Nope, don't give it over to one of those acronyms. I still want to be free to wander about without having to get a permit. Of course, we do have to get a permit if we go into the wilderness. Our local wildernesses are free though. There is only one, the Alpine Lakes, that you must pay in order to get into a lottery, to get a permit, which you must then pay more for. I don't even try. 

I like the idea of merging it with the BLM (Bureau of Land Management). Might as well. We'd save tax money by doing away with more management. They pay their employees a bit more too! 

I survived quite a few "downsizing" events. What I saw was if you want your job saved, you'd best get on a downsizing planning committee. 

Employees are very frustrated with some of the cost saving measures which actually cost more and use up their time. The computer is the big culprit. Every district used to have a computer expert who could work with you in a timely manner and get your machine going again. Now, you must phone a company in Colorado. They put some kid on the line, who suggests the well known procedures, like "Did you reboot your computer?" Maybe, after an hour, they might fix it over the phone. But usually, a ticket number is assigned and you must try to connect with an in house employee, who is a former district computer person, and set up an appointment for them to either talk you through it on the phone, or come out and fix it. The contractor gets paid either way. I guess that is another form of welfare. Plus, if you are are one of the few employees who goes out to the woods to work, it can be darn hard to get a time scheduled to get things fixed. So add in the hours of your time that had to be spent waiting and on the phone, and it can get pretty spendy. 

It took 30 years to get to this stage. If folks cared, they should have started fighting the process a bit earlier.


----------



## DavdH (Apr 23, 2013)

Real estate investment trust, usually public trusts to buy timber lands and move them to public ownership off the tax roles. Environmental tax dodge.


----------



## slowp (Apr 23, 2013)

northmanlogging said:


> What exactly does the current FS do anyway? They don't like us cutting firewood (keep changing the rules) they don't want us camping (charging a fee now) or hiking (same fee) Really frown on berry picking,
> 
> Do they all just stand around and watch the trees grow? And wait for em to catch on fire so they can make some overtime?
> 
> ...



Of all of those, the road maintenance part is what bugs most people. People who do not realize that the roads USED to be bladed because there was a timber sale on them. I've tried to point that out, but when folks hear it, they refuse to believe it, or I get a lecture on how logging is not needed to keep roads in good shape. I've pointed out that one of the reasons fires get so big is that there are fewer bodies/eyes in the woods, both logging and FS bodies. That too gets rude treatment. Or they start quoting statistics that tax money was used to maintain the roads to timber sales because the sales were below cost. The latter is not true on our productive, PNW lands. But the studies take into consideration the less productive areas.
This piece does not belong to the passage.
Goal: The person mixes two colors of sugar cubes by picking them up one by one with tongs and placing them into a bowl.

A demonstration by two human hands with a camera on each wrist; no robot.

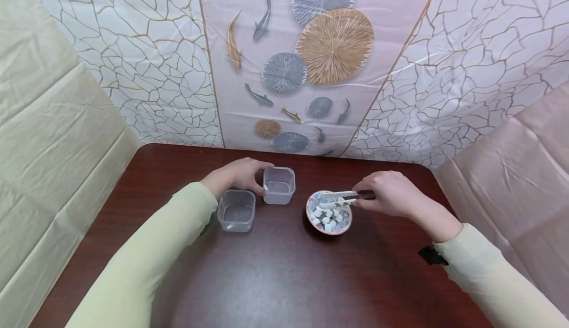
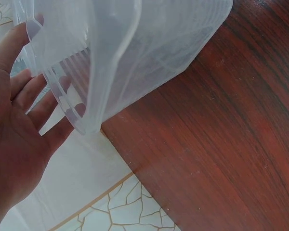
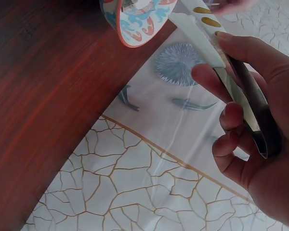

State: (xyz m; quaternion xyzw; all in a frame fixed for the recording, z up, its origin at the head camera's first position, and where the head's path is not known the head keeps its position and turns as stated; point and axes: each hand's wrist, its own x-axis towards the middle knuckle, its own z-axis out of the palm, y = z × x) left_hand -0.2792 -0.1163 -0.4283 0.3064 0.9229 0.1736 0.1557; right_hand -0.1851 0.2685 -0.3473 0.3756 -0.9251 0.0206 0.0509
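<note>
My left hand (image 1: pixel 242 174) grips the rear clear plastic container (image 1: pixel 279 200) at its left side, thumb toward the front and fingers at the back. In the left wrist view, clear plastic walls hide part of that hand's fingers (image 2: pixel 58 127). A second clear container (image 1: pixel 236 226) stands just in front, below the wrist. On the right, my right hand (image 1: pixel 393 193) holds tongs (image 3: pixel 248 96) with white tips and a dark handle. Their tips reach, slightly apart, over a patterned bowl (image 1: pixel 341 227) with an orange rim. Several small white cubes (image 1: pixel 329 227) lie in the bowl.
The dark red-brown table (image 1: pixel 275 273) carries both containers and the bowl. Behind it hangs a patterned cloth backdrop (image 1: pixel 249 120) right at the table's back edge. Pale cloth sides (image 1: pixel 53 110) border the table at left and right.
</note>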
Grants can be gotten to decommission roads. I am not sure if there are any for maintaining roads. Roads are considered by the 'ologist planners to be a bad thing. In fact, in order to get a timber sale through all the hoops, decommissioning old roads has to be done at some point, or the sale will be appealed because the road density is too much. That's why all the new roads built to access timber are now Temporary Roads. They may have some pretty complicated construction requirements, but they are temporary, by gosh! Unless things have changed, using timber dollars 
(KV money) to decommission roads is illegal. Thus the grants or separate budget.

I think we are doomed.:bang::bang::bang:


----------



## OlympicYJ (Apr 23, 2013)

DavdH said:


> Real estate investment trust, usually public trusts to buy timber lands and move them to public ownership off the tax roles. Environmental tax dodge.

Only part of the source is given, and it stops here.